This post will describe how to achieve 100% code coverage within a typical JPA domain model with an incremental cost of a few lines of code per class and absolutely no need to update the tests when changing the model classes.
If there’s one thing that we can be better at as software developers, it’s writing automated tests. It’s the most under-appreciated step in a software development process and it’s usually the first step to get cut when people think that they are in a crisis.
Ironically, diligent testing can help avoid those crisis situations.
One of the biggest impediments to diligent testing is the human tedium involved with keeping up with testing and code coverage. There are parts of a codebase that test very slow, and there are parts of a codebase that invite testing.

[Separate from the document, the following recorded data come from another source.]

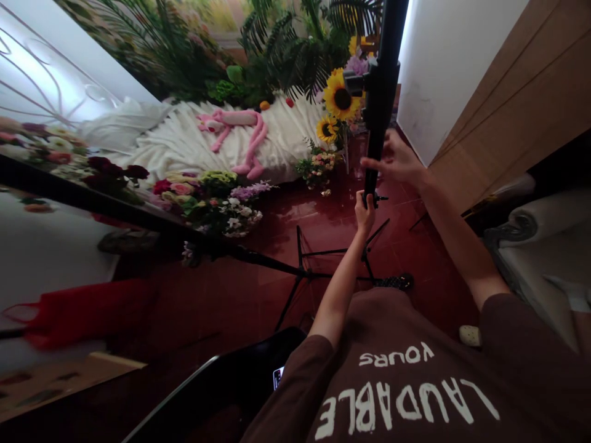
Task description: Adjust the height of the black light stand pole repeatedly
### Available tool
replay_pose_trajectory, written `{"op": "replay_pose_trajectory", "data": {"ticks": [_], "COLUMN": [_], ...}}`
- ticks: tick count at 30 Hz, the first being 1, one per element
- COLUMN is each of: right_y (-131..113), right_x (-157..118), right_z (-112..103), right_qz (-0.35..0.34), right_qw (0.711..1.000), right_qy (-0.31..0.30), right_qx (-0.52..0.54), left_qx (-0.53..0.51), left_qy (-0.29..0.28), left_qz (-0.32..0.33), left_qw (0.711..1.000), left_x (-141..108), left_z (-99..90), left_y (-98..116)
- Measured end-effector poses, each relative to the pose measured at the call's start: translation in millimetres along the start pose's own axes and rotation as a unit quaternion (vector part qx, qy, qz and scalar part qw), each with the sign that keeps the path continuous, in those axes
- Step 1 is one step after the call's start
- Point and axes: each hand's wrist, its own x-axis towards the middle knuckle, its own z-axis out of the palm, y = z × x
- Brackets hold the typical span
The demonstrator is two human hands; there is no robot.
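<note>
A black light stand (373, 138) rises upright in front of me, with its spread legs (325, 252) on the floor. My left hand (364, 212) is wrapped round its pole, low down beside a small tightening knob (381, 198). Just above it, my right hand (401, 161) has its fingers apart, and one finger crosses in front of the pole. Its other fingers are partly blurred, and I see nothing held in them. Higher on the pole sits a larger black clamp with a knob (355, 82).
A second black pole (152, 224) slants across the left. Behind lies a white draped bed (170, 135) with a pink plush toy (237, 120), flowers (221, 206) and sunflowers (340, 95). A grey armchair (545, 240) stands right; a red bag (87, 311) is left.
</note>
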Motion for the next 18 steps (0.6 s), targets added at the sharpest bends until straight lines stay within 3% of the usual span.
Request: {"op": "replay_pose_trajectory", "data": {"ticks": [4,7,10,15,18], "right_y": [81,118,131,133,127], "right_x": [-52,-79,-86,-74,-63], "right_z": [1,14,31,53,59], "right_qz": [0.140,0.190,0.176,0.147,0.210], "right_qw": [0.987,0.979,0.983,0.987,0.972], "right_qy": [-0.033,-0.061,-0.045,0.024,0.066], "right_qx": [-0.076,-0.037,0.023,0.061,0.080], "left_qx": [0.002,0.004,-0.001,0.002,0.014], "left_qy": [-0.003,-0.012,-0.022,-0.027,-0.018], "left_qz": [-0.002,0.003,0.012,0.012,0.014], "left_qw": [1.000,1.000,1.000,1.000,1.000], "left_x": [1,2,3,5,5], "left_z": [-1.0,-2.1,-3.0,-3.5,-3.2], "left_y": [-2,-3,-6,-9,-8]}}
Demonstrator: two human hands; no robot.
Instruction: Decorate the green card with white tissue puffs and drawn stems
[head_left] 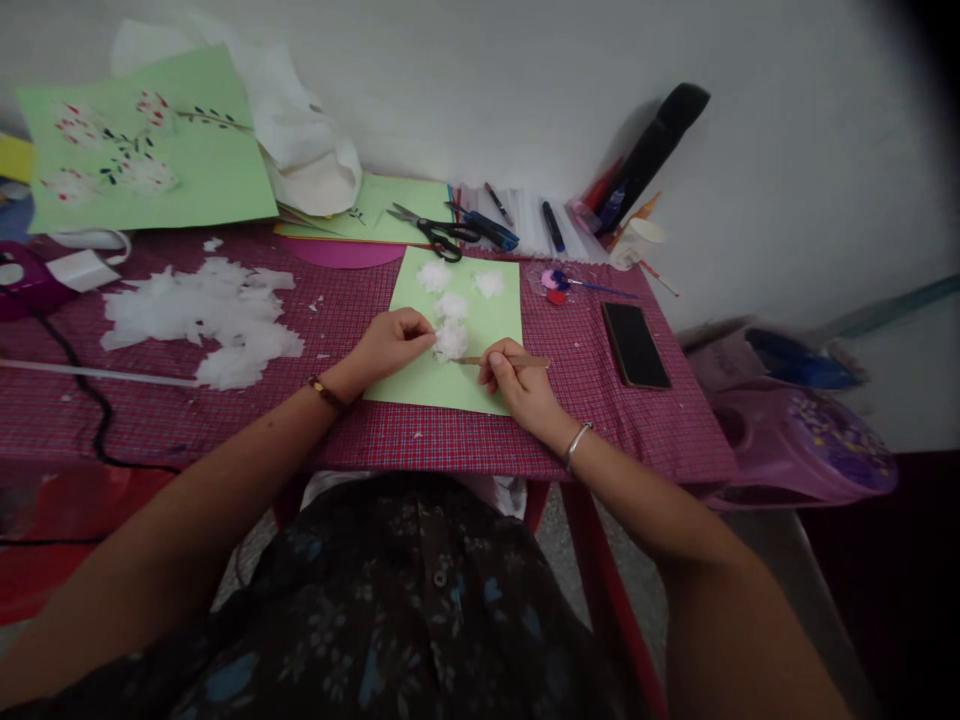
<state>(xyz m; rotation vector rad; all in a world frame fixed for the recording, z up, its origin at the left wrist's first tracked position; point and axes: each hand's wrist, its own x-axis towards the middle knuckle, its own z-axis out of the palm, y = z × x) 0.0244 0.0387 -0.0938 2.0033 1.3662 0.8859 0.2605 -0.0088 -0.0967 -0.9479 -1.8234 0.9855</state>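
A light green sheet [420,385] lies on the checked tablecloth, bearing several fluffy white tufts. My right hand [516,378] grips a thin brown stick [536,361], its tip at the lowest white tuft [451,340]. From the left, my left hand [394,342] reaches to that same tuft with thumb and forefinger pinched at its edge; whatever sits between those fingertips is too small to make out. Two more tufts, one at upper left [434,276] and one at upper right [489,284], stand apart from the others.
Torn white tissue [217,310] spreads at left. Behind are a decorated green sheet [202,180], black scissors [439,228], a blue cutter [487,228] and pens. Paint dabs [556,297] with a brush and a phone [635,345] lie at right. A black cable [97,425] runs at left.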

As tests go, the thing developers typically want to focus on first is the action: service logic, new technologies, uncertainty, etc. That’s where all the excitement happens. The Test Driven Development folks thrive on defining a method’s behavior first, writing a test to look for that behavior, let the test fail and then implementing it and see the test pass. Even the TDD stalwarts may look at writing automated tests for a domain model and skip it.
Domain code is far away from the action. It’s usually boring code to test. The methods could not be more predictable though: getters and setters. The getters get the value of a field. The setters set the value of a field.
There are a few other methods on a domain object also: equals, hashCode and toString. Those methods are important and often overlooked. The equals method does what one would expect it to do, it compares the state of the object to another object. The hashCode method is kind of a short circuit for equals. It’s an inexpensive way to compare the state of two objects. Many persistence frameworks will compare the hashCode values of two objects before invoking an equals method.
An improperly implemented hashCode or equals implementation can be an insidious cause for data corruption. The data corruption often operates quietly by failing to delete values from a list or failing to add values to a list.
Ensuring that hashCode and equals operates correctly is a good way to avoid this expensive and tricky defect from causing data corruption.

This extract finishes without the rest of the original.